ZIMBABWE- Civic organisation in the country have petitioned the parliament over proposed amendments to the country’s constitution which is only four years old.
The civic organisation under Zimbabwe Crisis Coalition have questioned the logic behind changing the newly established constitution to allow president Robert Mugabe to handpick the country’s chief justice.
Under the current new constitution a chief justice is chosen following public interviews by the country’s Judicial Service Commission, but the government through the ministry of justice wants Mugabe to have powers to handpick the senior judge.

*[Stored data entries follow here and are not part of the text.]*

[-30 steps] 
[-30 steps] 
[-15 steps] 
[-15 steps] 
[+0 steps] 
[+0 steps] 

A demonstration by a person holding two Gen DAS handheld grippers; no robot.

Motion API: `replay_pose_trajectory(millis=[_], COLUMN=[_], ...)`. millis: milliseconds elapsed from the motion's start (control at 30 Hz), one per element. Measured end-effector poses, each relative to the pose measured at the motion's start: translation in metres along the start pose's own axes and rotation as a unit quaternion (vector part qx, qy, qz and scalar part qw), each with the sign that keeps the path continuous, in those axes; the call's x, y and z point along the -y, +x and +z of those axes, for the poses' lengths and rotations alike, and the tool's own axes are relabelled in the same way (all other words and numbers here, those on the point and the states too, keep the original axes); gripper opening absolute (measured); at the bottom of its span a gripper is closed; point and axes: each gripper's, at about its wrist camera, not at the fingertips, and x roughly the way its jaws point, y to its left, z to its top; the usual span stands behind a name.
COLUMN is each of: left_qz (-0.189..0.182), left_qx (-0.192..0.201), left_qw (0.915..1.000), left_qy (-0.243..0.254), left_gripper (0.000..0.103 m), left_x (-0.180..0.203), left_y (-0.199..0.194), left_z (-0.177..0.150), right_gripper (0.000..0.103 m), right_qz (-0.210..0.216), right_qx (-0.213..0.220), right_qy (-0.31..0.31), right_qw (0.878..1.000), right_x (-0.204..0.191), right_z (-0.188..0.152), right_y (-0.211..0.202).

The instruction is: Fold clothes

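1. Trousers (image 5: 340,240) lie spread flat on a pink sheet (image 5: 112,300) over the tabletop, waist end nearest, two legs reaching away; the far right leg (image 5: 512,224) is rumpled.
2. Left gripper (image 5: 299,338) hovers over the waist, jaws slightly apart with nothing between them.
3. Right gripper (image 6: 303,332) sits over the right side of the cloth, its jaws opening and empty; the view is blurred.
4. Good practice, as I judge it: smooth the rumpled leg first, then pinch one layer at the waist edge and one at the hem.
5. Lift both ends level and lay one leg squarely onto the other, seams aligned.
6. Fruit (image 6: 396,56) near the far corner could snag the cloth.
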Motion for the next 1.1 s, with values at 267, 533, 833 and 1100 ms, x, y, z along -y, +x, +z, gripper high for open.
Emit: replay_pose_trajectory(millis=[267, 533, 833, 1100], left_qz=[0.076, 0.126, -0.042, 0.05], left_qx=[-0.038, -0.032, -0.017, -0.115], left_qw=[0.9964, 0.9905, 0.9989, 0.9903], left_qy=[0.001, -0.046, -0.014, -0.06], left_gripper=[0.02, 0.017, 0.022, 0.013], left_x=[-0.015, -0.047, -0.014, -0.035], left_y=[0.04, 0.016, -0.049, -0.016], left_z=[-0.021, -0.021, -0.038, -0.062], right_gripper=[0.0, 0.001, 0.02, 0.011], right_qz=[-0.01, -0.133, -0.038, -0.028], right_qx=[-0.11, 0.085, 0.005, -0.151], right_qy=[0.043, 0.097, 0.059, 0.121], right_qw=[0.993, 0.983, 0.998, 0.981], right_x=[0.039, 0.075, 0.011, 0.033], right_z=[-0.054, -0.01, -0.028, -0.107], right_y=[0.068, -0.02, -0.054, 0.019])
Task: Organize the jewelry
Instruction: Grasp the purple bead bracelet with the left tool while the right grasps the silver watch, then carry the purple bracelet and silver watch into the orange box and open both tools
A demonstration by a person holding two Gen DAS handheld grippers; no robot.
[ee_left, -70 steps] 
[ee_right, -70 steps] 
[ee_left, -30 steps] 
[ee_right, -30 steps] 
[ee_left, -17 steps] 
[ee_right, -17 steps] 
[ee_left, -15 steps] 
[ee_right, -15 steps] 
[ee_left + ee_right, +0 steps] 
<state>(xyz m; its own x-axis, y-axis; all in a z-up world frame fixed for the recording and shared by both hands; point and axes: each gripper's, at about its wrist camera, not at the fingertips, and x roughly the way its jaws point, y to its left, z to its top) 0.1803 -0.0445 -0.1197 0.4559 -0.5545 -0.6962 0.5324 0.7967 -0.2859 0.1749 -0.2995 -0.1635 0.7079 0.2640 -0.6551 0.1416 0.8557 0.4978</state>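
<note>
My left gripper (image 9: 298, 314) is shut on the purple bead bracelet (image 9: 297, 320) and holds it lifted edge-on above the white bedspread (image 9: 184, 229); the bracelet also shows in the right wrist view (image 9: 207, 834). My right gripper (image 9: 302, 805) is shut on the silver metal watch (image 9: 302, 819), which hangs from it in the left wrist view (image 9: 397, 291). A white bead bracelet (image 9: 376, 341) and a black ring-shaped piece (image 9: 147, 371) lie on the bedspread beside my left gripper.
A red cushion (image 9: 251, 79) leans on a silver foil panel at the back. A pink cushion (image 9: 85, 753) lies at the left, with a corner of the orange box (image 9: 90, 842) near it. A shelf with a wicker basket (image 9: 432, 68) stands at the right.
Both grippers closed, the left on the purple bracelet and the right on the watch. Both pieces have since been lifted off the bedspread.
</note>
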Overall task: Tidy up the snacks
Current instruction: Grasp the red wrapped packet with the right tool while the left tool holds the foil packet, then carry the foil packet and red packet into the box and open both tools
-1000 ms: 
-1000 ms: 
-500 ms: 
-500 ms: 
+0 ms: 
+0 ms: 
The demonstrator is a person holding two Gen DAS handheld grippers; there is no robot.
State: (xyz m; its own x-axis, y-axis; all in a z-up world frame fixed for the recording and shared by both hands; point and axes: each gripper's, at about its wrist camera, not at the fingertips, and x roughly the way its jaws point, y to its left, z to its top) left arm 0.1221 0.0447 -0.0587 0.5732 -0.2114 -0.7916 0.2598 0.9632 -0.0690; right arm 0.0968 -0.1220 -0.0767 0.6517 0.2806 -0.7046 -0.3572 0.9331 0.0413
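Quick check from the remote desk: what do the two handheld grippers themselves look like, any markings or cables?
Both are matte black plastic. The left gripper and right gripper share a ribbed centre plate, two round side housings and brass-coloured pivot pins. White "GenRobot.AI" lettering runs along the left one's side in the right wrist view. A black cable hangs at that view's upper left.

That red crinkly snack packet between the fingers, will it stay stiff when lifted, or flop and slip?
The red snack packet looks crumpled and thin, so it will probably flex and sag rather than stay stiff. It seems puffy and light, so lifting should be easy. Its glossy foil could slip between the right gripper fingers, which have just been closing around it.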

Although Mugabe has already nominated justice Luke Malaba as chief justice vice president Emmerson Munangagwa who doubles as justice minister still wants the public interviews to be scrapped and give Mugabe sweeping powers to nominate the chief justice.
Crisis Coalition in Zimbabwe chairman responsible for advocacy Maverlous Khumalo said civic organisation have petitioned parliament not to allow the bill that will pave way for the changes to sail through.
“The issue of allowing a president to handpick a chief justice is very dangerous because it does not conform to the dictates of separation of powers,”said Khumalo.
“As civic organisations we also feel that since we are approaching elections next year if Mugabe picks his right hand man it will mean election related court challenges will not be handled fairly,”added Khumalo.
“We have handed the petition to parliament but we are surprised with the time they are taking to give us a response,”added Khumalo.
However Munangagwa has already told parliament that the constitutional amendment bill number one only seeks to do away with public interviews to allow the president to handpick the senior judge.
At a meeting attended by civic organisations in Masvingo a city in southern Zimbabwe yesterday delegates expressed concern as to why government was rushing to amend a constitution which is only four years old.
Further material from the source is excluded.